= Work instruction =
Transcribe exactly everything in the data below from the line containing "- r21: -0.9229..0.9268" down to the line containing "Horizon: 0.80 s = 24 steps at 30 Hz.", both lines included and nothing further.

Material for the task section start

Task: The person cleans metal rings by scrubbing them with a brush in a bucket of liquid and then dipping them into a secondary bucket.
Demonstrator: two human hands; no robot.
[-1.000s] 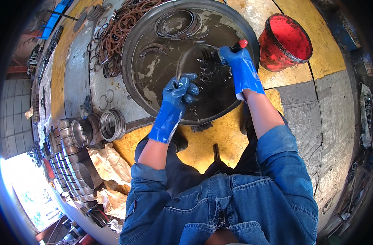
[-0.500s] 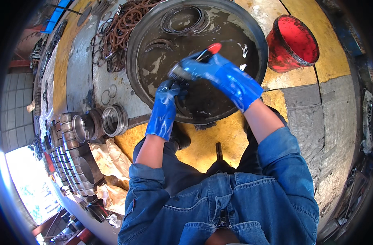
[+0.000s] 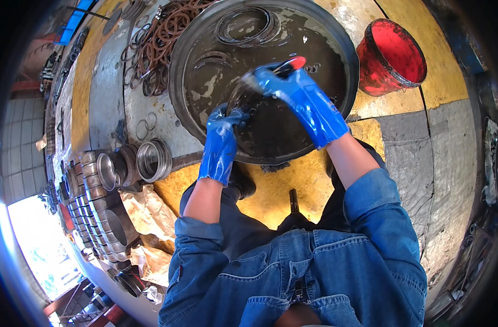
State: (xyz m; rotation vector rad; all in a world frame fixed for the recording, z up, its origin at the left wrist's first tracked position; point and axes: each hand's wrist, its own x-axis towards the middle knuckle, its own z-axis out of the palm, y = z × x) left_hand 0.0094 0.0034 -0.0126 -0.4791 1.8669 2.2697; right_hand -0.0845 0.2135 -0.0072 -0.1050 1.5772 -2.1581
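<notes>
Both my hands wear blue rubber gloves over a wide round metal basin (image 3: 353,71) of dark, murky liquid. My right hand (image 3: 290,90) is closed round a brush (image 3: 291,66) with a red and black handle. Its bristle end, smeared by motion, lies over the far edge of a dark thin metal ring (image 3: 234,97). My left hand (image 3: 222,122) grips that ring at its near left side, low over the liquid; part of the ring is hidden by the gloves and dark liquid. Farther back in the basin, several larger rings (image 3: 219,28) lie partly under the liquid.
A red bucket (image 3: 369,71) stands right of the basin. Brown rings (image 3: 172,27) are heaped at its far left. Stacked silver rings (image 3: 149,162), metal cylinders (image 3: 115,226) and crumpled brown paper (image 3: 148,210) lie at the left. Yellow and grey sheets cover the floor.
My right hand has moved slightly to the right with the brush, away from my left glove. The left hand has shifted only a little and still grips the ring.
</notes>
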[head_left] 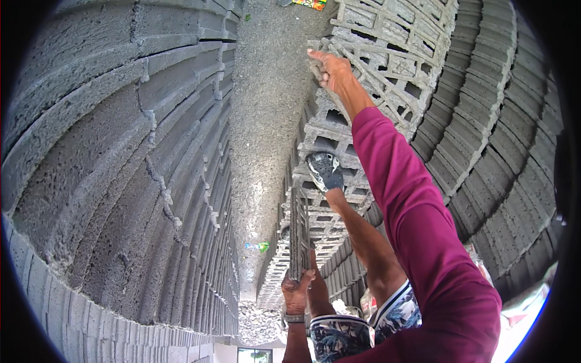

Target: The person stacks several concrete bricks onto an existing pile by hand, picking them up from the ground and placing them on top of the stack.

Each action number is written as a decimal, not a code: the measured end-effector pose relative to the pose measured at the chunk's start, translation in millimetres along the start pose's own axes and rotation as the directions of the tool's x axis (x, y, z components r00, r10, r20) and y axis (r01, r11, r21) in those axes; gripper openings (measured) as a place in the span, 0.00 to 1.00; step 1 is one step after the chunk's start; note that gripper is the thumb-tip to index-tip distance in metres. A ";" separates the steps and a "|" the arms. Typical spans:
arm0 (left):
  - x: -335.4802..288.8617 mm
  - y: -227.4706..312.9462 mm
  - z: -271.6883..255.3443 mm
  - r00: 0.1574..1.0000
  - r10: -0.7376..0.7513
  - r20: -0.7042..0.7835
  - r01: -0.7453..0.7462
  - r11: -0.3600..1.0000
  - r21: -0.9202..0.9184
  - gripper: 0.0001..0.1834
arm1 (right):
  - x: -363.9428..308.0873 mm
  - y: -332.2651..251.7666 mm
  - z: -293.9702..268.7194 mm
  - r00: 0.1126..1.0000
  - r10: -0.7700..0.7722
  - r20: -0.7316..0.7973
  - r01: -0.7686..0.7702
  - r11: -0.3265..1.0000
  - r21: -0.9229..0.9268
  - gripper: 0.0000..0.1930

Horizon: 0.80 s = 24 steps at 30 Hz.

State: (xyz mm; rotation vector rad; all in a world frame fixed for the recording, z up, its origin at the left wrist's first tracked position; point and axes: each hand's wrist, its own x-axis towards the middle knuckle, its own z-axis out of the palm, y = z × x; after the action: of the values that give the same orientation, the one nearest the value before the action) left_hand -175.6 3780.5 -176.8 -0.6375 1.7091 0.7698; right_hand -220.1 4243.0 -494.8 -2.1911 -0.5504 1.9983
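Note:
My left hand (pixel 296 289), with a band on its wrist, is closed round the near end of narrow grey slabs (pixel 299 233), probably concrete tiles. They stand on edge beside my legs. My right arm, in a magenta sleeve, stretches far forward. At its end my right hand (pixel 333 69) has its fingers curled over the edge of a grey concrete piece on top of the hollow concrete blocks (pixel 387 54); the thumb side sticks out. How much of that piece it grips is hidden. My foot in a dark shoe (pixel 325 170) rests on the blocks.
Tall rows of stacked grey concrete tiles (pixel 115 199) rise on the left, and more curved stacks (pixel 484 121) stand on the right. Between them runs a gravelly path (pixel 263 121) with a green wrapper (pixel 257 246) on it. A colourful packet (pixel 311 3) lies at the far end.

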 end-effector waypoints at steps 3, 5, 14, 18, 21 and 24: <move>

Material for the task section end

= Exercise answer =
  - r21: -0.9229..0.9268
  - gripper: 0.0000..0.1930

Horizon: 0.80 s = 24 steps at 30 Hz.

No more is needed to finish this exercise.